### Exercise prompt
Look through the listing below and write out exactly the lines from the line with "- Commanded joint" to the line with "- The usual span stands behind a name", both included, and no others.

### Information provided
BEGIN

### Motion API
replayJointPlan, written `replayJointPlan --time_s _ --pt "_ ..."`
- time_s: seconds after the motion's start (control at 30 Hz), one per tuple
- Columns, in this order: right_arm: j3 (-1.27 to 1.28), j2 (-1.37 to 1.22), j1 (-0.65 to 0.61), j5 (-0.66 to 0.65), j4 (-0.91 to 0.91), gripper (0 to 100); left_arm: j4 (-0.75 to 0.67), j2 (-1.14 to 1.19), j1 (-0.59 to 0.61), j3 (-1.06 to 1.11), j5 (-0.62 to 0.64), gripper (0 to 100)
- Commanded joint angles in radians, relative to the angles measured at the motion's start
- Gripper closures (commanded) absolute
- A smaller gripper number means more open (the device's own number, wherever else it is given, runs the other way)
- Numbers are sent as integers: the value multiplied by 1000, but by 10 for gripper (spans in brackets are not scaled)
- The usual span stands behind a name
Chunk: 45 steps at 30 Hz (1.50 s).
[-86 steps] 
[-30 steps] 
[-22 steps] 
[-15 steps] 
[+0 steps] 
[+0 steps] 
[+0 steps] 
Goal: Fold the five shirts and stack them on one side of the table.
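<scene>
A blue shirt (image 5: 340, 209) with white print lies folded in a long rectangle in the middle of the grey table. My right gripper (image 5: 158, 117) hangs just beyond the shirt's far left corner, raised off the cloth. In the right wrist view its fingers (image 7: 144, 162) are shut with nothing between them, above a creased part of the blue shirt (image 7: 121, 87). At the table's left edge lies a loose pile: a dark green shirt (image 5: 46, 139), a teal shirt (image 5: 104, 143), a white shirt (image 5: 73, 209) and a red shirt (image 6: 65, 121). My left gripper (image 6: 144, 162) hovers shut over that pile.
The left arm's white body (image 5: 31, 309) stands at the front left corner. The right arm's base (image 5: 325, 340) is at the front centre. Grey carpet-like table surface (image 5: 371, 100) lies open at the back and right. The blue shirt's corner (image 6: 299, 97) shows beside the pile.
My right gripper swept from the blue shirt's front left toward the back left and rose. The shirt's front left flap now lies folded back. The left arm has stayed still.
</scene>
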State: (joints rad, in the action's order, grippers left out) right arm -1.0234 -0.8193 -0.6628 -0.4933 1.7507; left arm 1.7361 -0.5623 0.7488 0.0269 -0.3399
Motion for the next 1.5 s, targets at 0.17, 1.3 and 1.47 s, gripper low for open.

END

### Solution for this exercise
- Commanded joint angles in radians, relative to the angles measured at the motion's start
- Gripper closures (commanded) absolute
- A smaller gripper number means more open (the device's own number, wherever else it is given, runs the other way)
- Numbers are sent as integers: the value multiplied by 1000, but by 10 for gripper (spans in brackets are not scaled)
- The usual span stands behind a name

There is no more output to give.